Introduction
This page describes how Alexis Huxley installed and configures a replicated storage server.
The configuration described here is one developed during preparation for my Debian Wheezy rollout. The disk layout is as described there; i.e.:
Note:
- two systems are configured in this manner, with replication of the indicated volumes via DRBD
- each system contains only one 4TB disk – there is no RAID – if a disk dies then reinstallation will be required, but data will not be lost
- data is shared out of subdirectories on relatively large volumes whose names (i.e. mountpoints) are derived from the underlying format of the volume (i.e. the device being mounted)
- server-side mountpoints more appropriate for advertising are presented to clients by using symlinks to the actual server-side mountpoints
- bidirectional replication of media files is done with unison, called from a cronjob
- replicated data is shared to other machines via NFS, unreplicated data is not shared
- replicated data is shared with the machine itself and the ‘other’ machine, by using OCFS2 filesystem on top of replicated devices
Pdi (part of MDI) partitions the disk using a preseeded partman recipe; so no action is required.

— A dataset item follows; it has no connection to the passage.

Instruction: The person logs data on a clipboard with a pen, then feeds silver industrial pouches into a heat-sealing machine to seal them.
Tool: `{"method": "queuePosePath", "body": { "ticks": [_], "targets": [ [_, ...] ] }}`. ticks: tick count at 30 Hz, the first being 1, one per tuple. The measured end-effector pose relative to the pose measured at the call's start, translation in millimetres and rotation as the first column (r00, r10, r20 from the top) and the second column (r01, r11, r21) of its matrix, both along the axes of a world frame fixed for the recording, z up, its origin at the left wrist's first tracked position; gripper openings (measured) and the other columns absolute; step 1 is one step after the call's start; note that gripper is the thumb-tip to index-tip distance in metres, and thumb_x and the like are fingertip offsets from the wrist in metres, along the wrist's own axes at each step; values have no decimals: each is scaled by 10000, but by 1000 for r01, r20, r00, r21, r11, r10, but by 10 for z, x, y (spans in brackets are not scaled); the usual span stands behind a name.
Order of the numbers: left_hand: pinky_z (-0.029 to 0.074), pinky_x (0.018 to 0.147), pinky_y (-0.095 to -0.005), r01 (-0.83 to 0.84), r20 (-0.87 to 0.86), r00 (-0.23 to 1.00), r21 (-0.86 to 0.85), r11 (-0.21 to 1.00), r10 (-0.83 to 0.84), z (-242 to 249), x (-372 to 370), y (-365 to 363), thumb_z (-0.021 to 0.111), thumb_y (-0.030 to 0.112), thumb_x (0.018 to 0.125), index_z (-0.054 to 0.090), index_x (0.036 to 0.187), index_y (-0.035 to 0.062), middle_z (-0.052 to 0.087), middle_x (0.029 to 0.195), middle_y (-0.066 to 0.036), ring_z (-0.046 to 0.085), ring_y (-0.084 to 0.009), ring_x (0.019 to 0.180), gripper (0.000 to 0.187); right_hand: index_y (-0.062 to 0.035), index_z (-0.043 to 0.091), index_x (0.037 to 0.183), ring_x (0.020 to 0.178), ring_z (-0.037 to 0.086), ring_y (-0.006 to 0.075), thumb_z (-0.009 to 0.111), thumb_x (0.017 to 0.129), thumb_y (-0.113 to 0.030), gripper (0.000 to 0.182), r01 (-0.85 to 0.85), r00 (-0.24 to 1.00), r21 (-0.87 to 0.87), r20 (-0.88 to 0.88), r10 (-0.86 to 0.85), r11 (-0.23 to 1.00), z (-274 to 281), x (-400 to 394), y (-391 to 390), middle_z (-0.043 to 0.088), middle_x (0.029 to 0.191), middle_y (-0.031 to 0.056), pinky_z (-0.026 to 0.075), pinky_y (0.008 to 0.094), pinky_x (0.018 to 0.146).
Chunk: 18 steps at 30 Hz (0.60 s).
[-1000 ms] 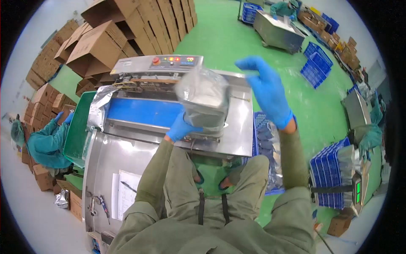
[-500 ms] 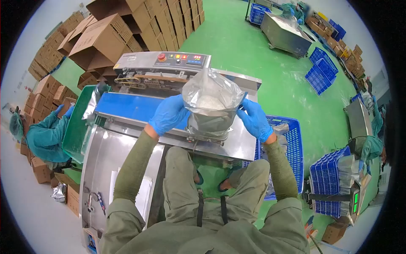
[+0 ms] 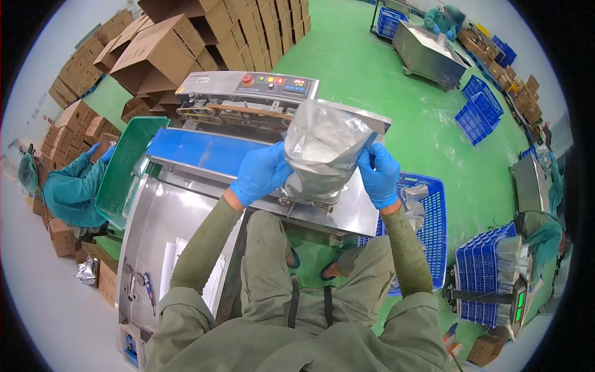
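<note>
A silvery bag [image 3: 325,152] with white contents hangs upright between my hands, above the right part of a steel sealing machine [image 3: 248,85]. My left hand [image 3: 260,173], in a blue glove, pinches the bag's left edge. The right edge is gripped by my right hand [image 3: 379,175], also blue-gloved. The bag's mouth looks nearly flattened, with its film standing up at the top. To the left of my left hand lies the machine's blue belt [image 3: 198,150].
A blue basket [image 3: 437,232] holding silvery bags stands at my right. A steel trough [image 3: 139,248] with papers lies at front left, beside a green bin [image 3: 118,186]. Cardboard boxes [image 3: 158,53] are stacked behind. Co-workers in green work at left, right and back.
The bag's mouth has gone from wide open to nearly flattened. My fingers have closed on its edges, the right ones having been more spread. The view has shifted slightly.
</note>
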<state>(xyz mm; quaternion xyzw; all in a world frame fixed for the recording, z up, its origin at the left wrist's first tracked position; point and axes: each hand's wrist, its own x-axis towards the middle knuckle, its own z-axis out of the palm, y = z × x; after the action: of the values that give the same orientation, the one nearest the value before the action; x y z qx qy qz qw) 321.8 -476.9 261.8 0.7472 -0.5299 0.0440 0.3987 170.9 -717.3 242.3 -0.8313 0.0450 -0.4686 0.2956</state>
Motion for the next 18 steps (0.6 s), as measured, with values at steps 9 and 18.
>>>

It also creates LVs for root and swap. So all remaining space is available for storage volumes.
The commands and size below are derived from the diagram above.
Things to consider next time
This section is for the author to review before repeating this procedure.
- Create the libvirt-qemu user and group before installing any packages; this way I can force the same UID and GID across all OCFS2 cluster members, who will see the same files but otherwise disagree about who owns them, as illustrated here:
rotini# ssh fiori ls -ld /vol/vmpool2/trennette.img -rw------- 1 vde2-net libvirt-qemu 16777216000 Jan 1 16:54 /vol/vmpool2/trennette.img rotini# ssh torchio ls -ld /vol/vmpool2/trennette.img -rw------- 1 libvirt-qemu libvirt-qemu 16777216000 Jan 1 16:54 /vol/vmpool2/trennette.img rotini#
Prologue
- Run:
mkdir /vol apt-get install drbd8-utils nfs-kernel-server ocfs2-tools service drbd start
- If you are using secondary groups on NFS clients (i.e. users belong to more than just their login group), as in this example:
chifferi$ id uid=1000(alexis) gid=1000(alexis) groups=1000(alexis),1001(multimedia-editors) chifferi$
then you may encounter LP#409366 and you should run the following:
perl -pi -e 's/^(RPCMOUNTDOPTS=).*/$1/' /etc/default/nfs-kernel-server service nfs-kernel-server restart
De-chicken-and-egging
The VM server currently depends on the DNS server VM; this dependency needs to be broken.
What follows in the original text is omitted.